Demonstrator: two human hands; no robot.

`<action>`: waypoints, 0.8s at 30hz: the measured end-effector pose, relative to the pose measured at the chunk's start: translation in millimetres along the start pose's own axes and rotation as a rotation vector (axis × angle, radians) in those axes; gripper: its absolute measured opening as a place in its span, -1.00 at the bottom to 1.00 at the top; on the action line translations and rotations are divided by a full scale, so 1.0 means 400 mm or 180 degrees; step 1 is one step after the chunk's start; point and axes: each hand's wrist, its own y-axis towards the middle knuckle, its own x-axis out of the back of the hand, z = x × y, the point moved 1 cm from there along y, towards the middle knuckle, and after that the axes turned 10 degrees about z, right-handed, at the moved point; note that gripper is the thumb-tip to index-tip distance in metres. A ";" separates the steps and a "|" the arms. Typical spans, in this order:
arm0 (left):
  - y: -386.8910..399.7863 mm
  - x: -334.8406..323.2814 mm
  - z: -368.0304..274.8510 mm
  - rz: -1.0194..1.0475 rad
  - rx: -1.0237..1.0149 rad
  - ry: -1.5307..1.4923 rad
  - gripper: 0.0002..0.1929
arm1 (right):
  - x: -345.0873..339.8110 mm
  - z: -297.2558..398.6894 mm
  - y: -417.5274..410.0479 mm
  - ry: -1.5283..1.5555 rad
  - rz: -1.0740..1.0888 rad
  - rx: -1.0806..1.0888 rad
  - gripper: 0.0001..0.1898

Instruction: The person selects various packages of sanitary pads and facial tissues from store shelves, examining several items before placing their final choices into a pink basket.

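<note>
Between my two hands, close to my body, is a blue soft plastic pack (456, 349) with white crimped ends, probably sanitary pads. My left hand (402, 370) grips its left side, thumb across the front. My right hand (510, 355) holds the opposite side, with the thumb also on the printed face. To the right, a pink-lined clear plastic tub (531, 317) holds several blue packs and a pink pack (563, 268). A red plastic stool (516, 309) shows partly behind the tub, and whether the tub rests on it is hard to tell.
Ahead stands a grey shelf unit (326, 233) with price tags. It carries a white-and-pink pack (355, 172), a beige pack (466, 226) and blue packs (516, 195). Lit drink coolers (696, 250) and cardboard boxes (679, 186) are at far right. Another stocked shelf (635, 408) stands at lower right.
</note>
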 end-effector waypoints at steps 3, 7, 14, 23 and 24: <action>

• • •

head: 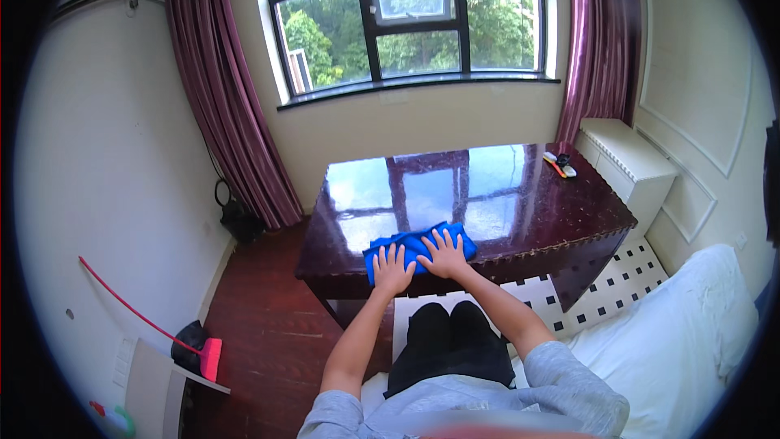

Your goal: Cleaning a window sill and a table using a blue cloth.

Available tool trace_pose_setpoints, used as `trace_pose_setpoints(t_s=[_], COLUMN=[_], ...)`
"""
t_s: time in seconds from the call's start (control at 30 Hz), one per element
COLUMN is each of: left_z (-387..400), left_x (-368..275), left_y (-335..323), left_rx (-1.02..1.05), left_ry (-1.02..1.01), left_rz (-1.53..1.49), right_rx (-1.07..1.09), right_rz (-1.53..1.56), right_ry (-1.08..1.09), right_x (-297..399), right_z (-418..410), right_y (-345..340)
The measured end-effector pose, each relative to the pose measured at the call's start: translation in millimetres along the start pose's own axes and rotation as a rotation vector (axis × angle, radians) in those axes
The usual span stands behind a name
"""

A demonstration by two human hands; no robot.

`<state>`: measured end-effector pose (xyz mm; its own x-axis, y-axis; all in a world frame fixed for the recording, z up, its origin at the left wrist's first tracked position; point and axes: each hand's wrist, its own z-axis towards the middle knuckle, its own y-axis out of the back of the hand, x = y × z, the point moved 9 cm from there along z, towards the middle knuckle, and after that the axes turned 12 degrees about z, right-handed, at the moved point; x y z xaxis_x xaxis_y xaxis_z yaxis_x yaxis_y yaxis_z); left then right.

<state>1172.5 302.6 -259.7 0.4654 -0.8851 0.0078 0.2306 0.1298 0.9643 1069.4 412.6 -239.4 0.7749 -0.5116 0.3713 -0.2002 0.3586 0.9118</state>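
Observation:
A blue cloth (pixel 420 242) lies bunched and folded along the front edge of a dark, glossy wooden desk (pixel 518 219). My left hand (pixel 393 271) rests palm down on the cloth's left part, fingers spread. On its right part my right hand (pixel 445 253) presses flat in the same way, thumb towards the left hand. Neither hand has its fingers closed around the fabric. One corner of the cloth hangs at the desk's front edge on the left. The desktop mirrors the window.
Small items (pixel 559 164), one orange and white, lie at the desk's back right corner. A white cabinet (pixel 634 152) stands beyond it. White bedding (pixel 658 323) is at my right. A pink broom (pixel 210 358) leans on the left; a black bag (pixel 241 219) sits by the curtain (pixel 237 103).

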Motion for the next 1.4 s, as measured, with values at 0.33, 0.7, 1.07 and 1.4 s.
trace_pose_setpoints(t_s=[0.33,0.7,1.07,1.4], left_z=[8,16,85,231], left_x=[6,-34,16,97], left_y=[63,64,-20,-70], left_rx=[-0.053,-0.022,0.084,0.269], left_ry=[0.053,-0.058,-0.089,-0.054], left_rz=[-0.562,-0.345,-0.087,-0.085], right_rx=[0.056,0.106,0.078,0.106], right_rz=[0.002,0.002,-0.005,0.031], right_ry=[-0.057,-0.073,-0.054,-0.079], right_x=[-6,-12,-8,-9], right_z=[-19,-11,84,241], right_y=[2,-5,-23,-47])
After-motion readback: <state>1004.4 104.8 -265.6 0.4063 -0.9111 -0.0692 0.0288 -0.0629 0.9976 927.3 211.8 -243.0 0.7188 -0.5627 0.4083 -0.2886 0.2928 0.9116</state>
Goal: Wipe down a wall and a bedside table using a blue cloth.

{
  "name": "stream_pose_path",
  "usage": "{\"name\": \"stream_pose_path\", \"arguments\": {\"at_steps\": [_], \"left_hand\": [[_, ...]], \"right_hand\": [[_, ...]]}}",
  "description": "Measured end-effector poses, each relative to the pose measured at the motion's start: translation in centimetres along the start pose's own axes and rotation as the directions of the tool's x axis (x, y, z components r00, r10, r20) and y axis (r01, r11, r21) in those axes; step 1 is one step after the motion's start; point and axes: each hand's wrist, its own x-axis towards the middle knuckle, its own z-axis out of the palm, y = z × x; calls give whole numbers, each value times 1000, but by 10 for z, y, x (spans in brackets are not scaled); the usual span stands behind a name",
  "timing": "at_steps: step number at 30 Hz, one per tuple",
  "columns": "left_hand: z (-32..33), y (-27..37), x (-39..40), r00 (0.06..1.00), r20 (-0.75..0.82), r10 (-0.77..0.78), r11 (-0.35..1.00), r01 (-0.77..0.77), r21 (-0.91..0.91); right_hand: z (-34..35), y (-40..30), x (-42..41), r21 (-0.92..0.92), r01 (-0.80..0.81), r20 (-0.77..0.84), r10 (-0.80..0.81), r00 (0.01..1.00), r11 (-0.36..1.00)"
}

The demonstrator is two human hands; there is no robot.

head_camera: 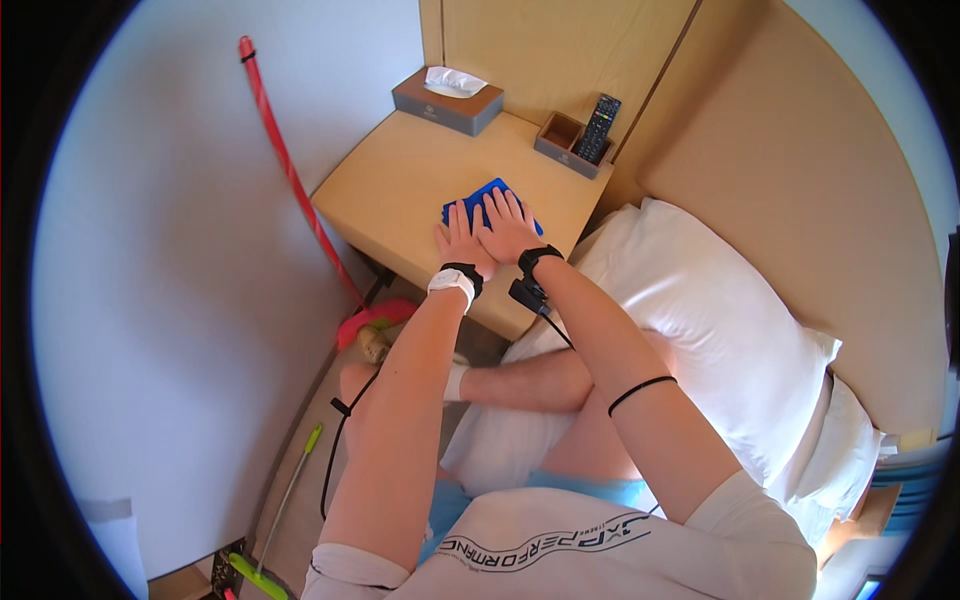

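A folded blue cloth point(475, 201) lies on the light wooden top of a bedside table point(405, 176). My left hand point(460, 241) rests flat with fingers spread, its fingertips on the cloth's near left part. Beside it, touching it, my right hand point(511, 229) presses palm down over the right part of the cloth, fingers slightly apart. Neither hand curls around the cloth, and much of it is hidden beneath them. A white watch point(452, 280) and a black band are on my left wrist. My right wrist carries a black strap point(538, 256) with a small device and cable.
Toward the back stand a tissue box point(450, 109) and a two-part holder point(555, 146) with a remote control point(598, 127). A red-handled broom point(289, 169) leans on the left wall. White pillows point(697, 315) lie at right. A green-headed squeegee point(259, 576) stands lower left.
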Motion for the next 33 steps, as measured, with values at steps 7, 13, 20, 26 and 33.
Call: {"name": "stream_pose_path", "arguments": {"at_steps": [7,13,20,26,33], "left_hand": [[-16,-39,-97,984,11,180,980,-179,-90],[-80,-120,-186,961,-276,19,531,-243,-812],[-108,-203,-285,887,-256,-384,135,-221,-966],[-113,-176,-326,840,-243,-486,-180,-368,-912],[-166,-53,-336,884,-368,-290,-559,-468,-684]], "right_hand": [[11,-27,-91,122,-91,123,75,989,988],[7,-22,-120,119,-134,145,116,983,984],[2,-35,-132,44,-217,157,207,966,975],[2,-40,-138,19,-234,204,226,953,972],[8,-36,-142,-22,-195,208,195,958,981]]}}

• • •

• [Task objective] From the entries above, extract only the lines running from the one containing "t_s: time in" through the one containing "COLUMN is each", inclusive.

• [Written solution]
t_s: time in seconds from the call's start (control at 30 Hz), one per element
COLUMN is each of: left_z (-387..400), left_x (-368..275), left_y (-335..323), left_rx (-1.02..1.05), left_ry (-1.02..1.01), left_rz (-1.53..1.49), right_rx (-1.07..1.09), right_rz (-1.53..1.56), right_ry (-1.08..1.09), right_x (-297..399), right_z (-418..410), right_y (-345..340)

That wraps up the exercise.